EXERCISE:
Without reproducing any picture, copy the records word for word.

DATA EXTRACTS:
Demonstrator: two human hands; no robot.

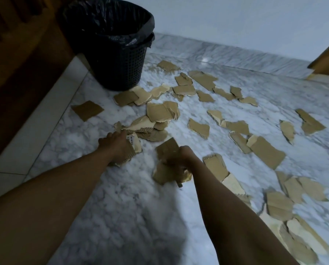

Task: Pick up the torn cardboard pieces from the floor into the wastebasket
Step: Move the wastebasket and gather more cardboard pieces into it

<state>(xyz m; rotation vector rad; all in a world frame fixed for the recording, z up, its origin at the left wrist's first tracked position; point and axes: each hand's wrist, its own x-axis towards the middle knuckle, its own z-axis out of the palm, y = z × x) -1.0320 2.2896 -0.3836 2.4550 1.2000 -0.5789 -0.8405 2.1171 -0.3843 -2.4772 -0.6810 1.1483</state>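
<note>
Torn brown cardboard pieces (199, 129), ragged with corrugated edges, litter the marble floor (121, 207). Right hand (179, 157) is clenched around several. Left hand (115, 144) is palm-down on a pile beside it, clasp unclear. Black-lined wastebasket (119, 60) stands beyond the left hand.

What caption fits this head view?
Left hand and right hand grab torn brown cardboard pieces off marble floor beside black mesh wastebasket.

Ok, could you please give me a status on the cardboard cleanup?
Right hand grips a cardboard bunch, left hand grips cardboard scraps on the floor. Many torn pieces scattered on floor. Wastebasket upright ahead-left, nothing blocking it.
</note>
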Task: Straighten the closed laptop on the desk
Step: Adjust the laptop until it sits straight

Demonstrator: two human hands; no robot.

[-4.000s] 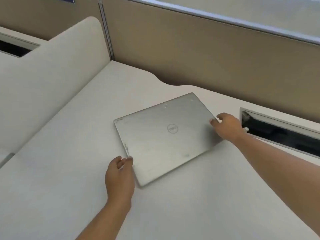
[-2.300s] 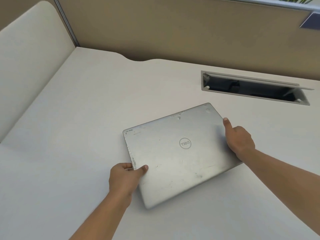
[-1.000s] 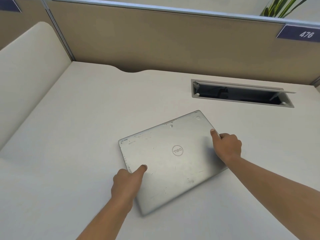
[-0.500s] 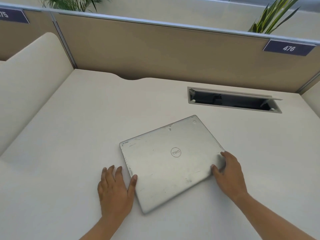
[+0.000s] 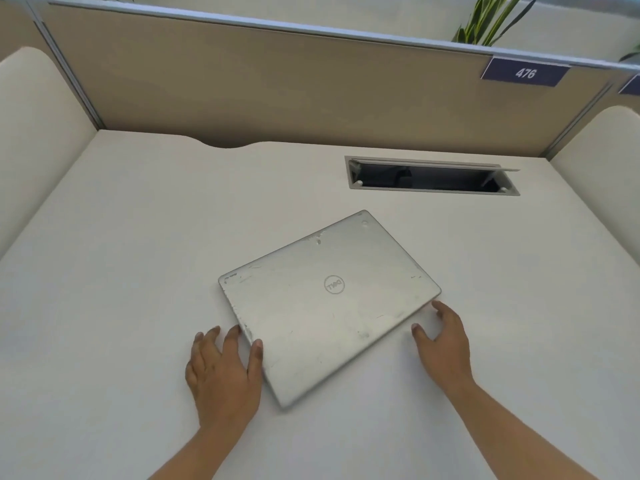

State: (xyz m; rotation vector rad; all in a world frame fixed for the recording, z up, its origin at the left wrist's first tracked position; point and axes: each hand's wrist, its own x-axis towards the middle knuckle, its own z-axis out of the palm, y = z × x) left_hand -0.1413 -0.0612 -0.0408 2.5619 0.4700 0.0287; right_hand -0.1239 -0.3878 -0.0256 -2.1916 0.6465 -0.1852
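Though askew, one laptop (image 5: 329,303), two hands.

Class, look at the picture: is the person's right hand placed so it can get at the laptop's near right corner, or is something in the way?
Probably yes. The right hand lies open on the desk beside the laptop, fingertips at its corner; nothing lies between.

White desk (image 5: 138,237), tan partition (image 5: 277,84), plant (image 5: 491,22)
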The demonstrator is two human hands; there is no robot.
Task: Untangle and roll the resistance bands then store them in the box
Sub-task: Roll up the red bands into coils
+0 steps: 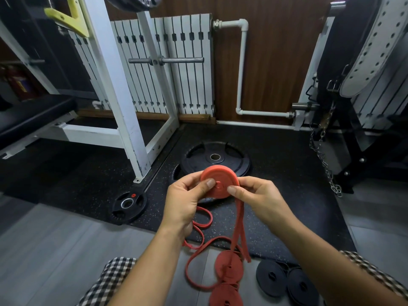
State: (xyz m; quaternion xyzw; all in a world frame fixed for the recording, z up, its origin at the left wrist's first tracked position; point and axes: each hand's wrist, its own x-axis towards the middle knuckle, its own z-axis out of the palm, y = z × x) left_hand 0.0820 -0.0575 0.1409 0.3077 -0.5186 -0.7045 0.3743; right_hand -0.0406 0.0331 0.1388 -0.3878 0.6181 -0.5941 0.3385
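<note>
Fingers (208, 184) (L+R) pinch red roll (220, 173), tail (239, 217) loose

Three rolled red bands: one red roll (219, 181) held up between the left hand (183, 202) and the right hand (260, 199), then a second red roll (229, 265) and a third red roll (226, 294) on the floor (55, 250) near its bottom edge. Two rolled black bands beside them: one black roll (270, 277) and another black roll (302, 286). Loose red band (210, 241) lies in loops; whether it is one band or more cannot be told. Two weight plates show plainly on the black mat (276, 195): a large plate (215, 160) and a small plate (129, 205) at the mat's left edge. One chain (324, 164).
</note>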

EXPECTED ANSWER:
Demonstrator: two human hands; no robot.


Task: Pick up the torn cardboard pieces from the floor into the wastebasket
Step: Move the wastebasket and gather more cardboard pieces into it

<state>(xyz m; rotation vector rad; all in a world frame fixed for the recording, z up, its origin at the left wrist's first tracked position; point and axes: each hand's wrist, its own x-axis towards the middle knuckle, its own z-axis out of the palm, y = z × x) -1.0320 2.2896 -0.3836 2.4550 1.2000 -0.5789 -0.8405 2.1171 -0.3843 -2.4772 -0.6810 1.1483</state>
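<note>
Torn brown cardboard pieces (199, 129), ragged with corrugated edges, litter the marble floor (121, 207). Right hand (179, 157) is clenched around several. Left hand (115, 144) is palm-down on a pile beside it, clasp unclear. Black-lined wastebasket (119, 60) stands beyond the left hand.

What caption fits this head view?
Left hand and right hand grab torn brown cardboard pieces off marble floor beside black mesh wastebasket.

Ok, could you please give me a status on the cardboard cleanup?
Right hand grips a cardboard bunch, left hand grips cardboard scraps on the floor. Many torn pieces scattered on floor. Wastebasket upright ahead-left, nothing blocking it.
</note>
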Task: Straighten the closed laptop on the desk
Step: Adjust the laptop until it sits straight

Demonstrator: two human hands; no robot.

[-4.000s] 
[-2.300s] 
[-1.000s] 
[-0.500s] 
[+0.000s] 

State: (xyz m; rotation vector rad; all in a world frame fixed for the recording, z up, its origin at the left wrist's first tracked position; point and axes: each hand's wrist, its own x-axis towards the middle knuckle, its own z-axis out of the palm, y = z × x) left_hand -0.1413 -0.0612 -0.0408 2.5619 0.4700 0.0287; right_hand -0.1239 -0.3878 -0.0256 -2.1916 0.6465 -0.1852
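Though askew, one laptop (image 5: 329,303), two hands.

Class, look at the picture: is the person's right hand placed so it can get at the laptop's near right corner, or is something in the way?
Probably yes. The right hand lies open on the desk beside the laptop, fingertips at its corner; nothing lies between.

White desk (image 5: 138,237), tan partition (image 5: 277,84), plant (image 5: 491,22)
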The demonstrator is two human hands; there is no robot.
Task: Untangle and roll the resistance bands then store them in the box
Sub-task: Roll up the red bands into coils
+0 steps: 
State: (xyz m; quaternion xyzw; all in a world frame fixed for the recording, z up, its origin at the left wrist's first tracked position; point and axes: each hand's wrist, its own x-axis towards the middle knuckle, its own z-axis out of the palm, y = z × x) left_hand 0.0820 -0.0575 0.1409 0.3077 -0.5186 -0.7045 0.3743; right_hand -0.0406 0.0331 0.1388 -0.3878 0.6181 -0.5941 0.3385
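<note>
Fingers (208, 184) (L+R) pinch red roll (220, 173), tail (239, 217) loose

Three rolled red bands: one red roll (219, 181) held up between the left hand (183, 202) and the right hand (260, 199), then a second red roll (229, 265) and a third red roll (226, 294) on the floor (55, 250) near its bottom edge. Two rolled black bands beside them: one black roll (270, 277) and another black roll (302, 286). Loose red band (210, 241) lies in loops; whether it is one band or more cannot be told. Two weight plates show plainly on the black mat (276, 195): a large plate (215, 160) and a small plate (129, 205) at the mat's left edge. One chain (324, 164).
</note>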

Work on this exercise is done.